In 1998, imaging with the Hubble Space Telescope revealed a 12th magnitude object around 4" distant from Eta Telescopii, and calculated to be a brown dwarf of spectral type M7V or M8V with a surface temperature of around 2600 K. It is located around 192 AU distant from the primary star, and weighs between 20 and 50 Jupiter masses.

This star has 3.24 times the mass of the Sun and is radiating around 24 times the Sun's luminosity from its outer atmosphere at an effective temperature of 11,941. The age of the star is only about 12 million years.
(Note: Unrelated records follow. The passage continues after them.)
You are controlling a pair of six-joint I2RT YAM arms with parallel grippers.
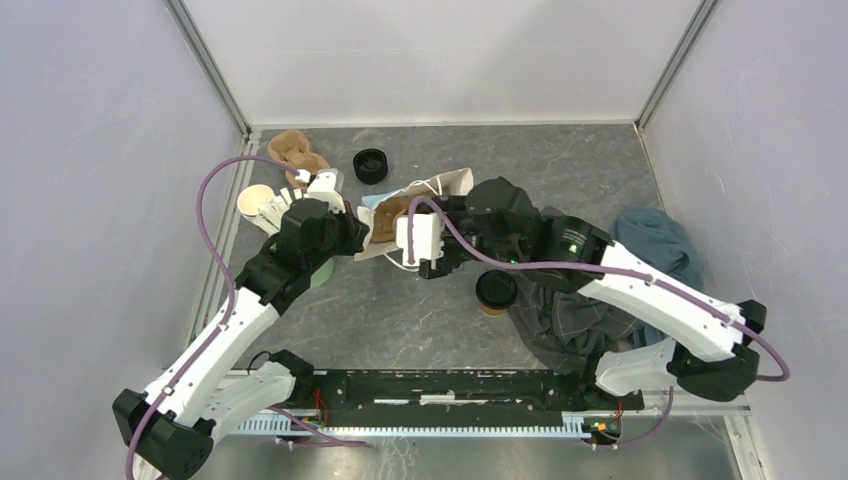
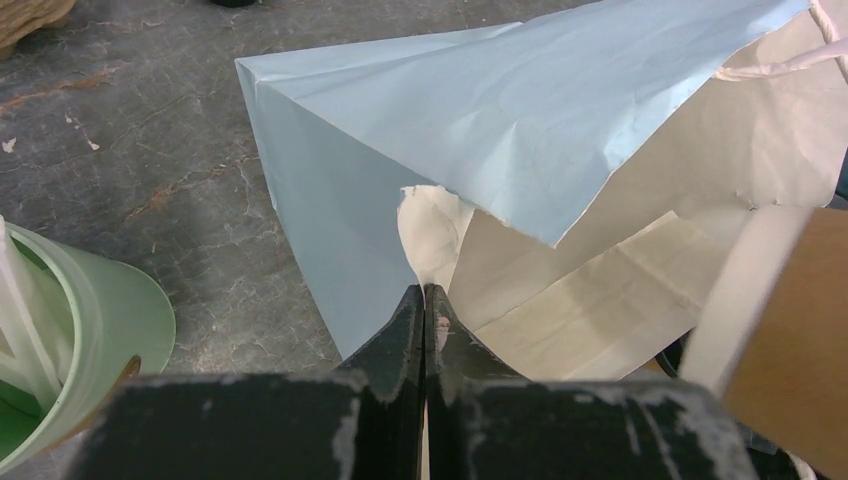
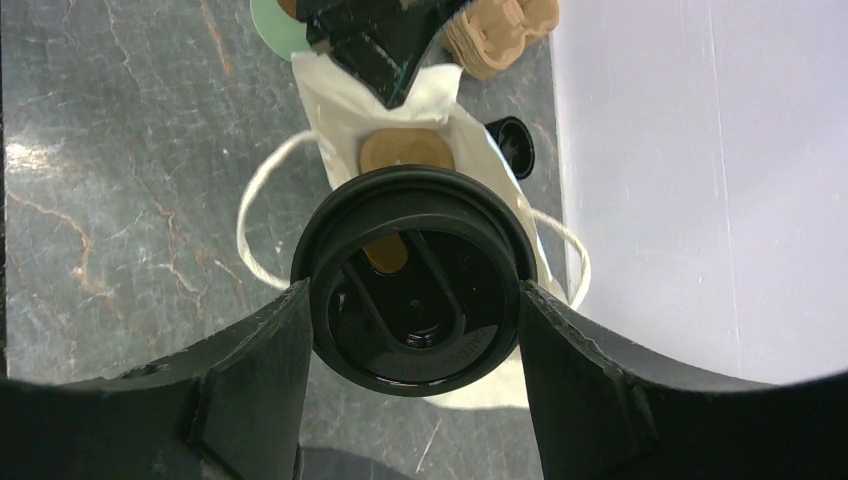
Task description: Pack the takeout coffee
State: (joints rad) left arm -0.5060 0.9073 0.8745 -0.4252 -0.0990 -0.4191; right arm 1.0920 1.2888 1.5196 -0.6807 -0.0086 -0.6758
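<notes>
Holding the cup: the right gripper [image 3: 412, 300] has one finger on each side of the black lid of the held cup [image 3: 420, 350] and hugs it tight.
Where the held cup is: right in front of the open mouth of the paper bag [image 3: 330, 90].
Left gripper [image 2: 424, 295]: squeezed tight, its jaws pressed together on the bag's white torn edge.
Paper bag: sits on the grey table [image 1: 400, 320], light blue outside and white inside, with a brown round thing [image 3: 405, 150] in it.
Other cup [image 1: 495, 291]: stands on the table near the right gripper, beside a dark cloth [image 1: 560, 320].
Green cup [image 2: 110, 330]: just beside the left gripper, with white sticks in it.
Black lids [image 1: 371, 165]: behind the bag, a little apart.
</notes>
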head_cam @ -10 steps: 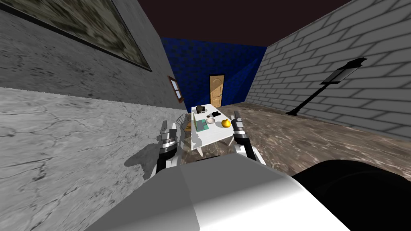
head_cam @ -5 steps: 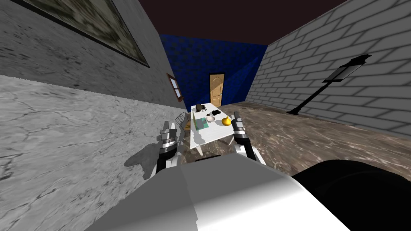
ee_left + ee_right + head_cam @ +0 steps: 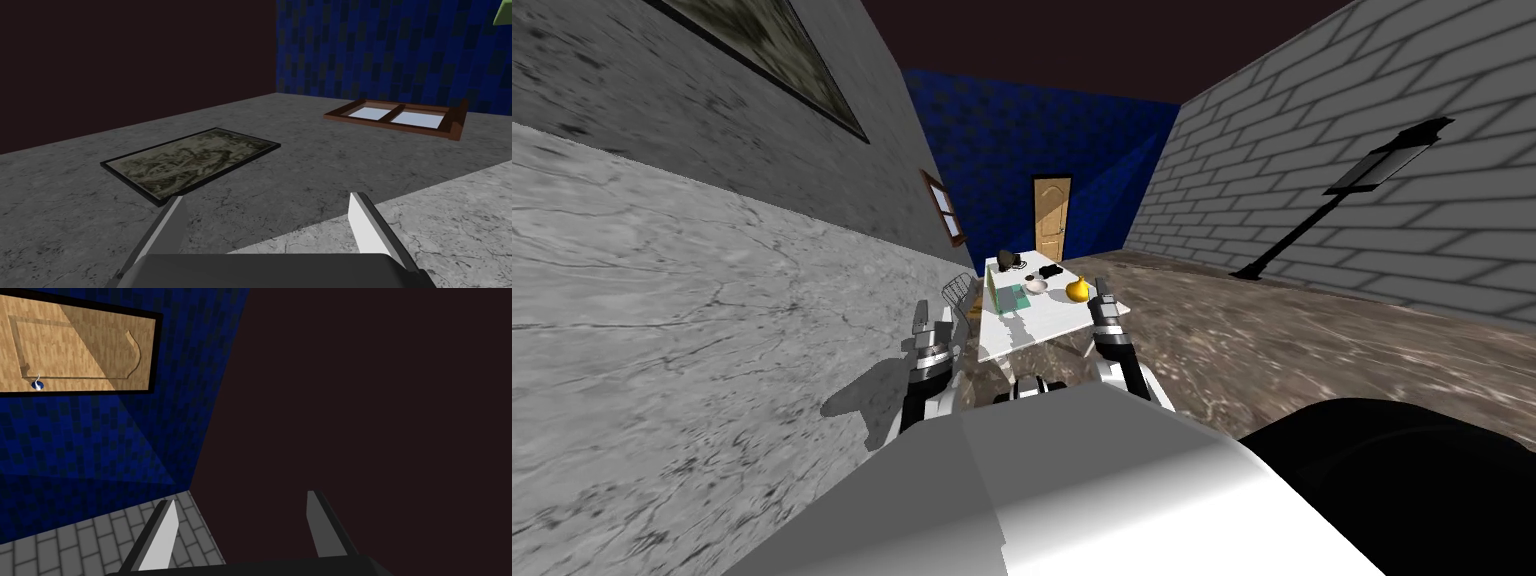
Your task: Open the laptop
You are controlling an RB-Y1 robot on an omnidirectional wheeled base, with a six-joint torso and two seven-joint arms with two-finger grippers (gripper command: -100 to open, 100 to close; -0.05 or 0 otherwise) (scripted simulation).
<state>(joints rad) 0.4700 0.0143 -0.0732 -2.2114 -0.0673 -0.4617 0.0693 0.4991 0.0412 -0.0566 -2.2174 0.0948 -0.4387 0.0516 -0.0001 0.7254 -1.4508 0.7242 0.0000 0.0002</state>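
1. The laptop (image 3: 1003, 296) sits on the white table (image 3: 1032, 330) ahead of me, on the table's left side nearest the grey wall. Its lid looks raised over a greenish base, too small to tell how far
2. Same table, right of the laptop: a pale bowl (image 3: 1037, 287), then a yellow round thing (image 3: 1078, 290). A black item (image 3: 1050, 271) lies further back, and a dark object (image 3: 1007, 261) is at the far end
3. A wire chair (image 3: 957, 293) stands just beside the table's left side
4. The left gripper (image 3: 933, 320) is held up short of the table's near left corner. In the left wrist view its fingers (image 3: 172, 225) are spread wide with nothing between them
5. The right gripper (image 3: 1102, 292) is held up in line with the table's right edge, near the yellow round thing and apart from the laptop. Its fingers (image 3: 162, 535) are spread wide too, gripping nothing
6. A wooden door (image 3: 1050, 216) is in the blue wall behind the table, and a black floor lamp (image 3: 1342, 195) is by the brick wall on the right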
It is emitting an excess of infrared radiation that suggests the presence of a circumstellar disk of dust at an orbital radius of 24 AU, and an unresolved asteroid belt at 4 AU from the host star. Subsequent imaging showed there were no objects of 20 Jupiter masses or greater between the disk and the brown dwarf, leading the researchers Neuhäuser and colleagues to postulate that the brown dwarf had an eccentric orbit – if 200 AU were its furthest distance from the primary, then it could come as close as 71 AU with an average distance of 136 AU.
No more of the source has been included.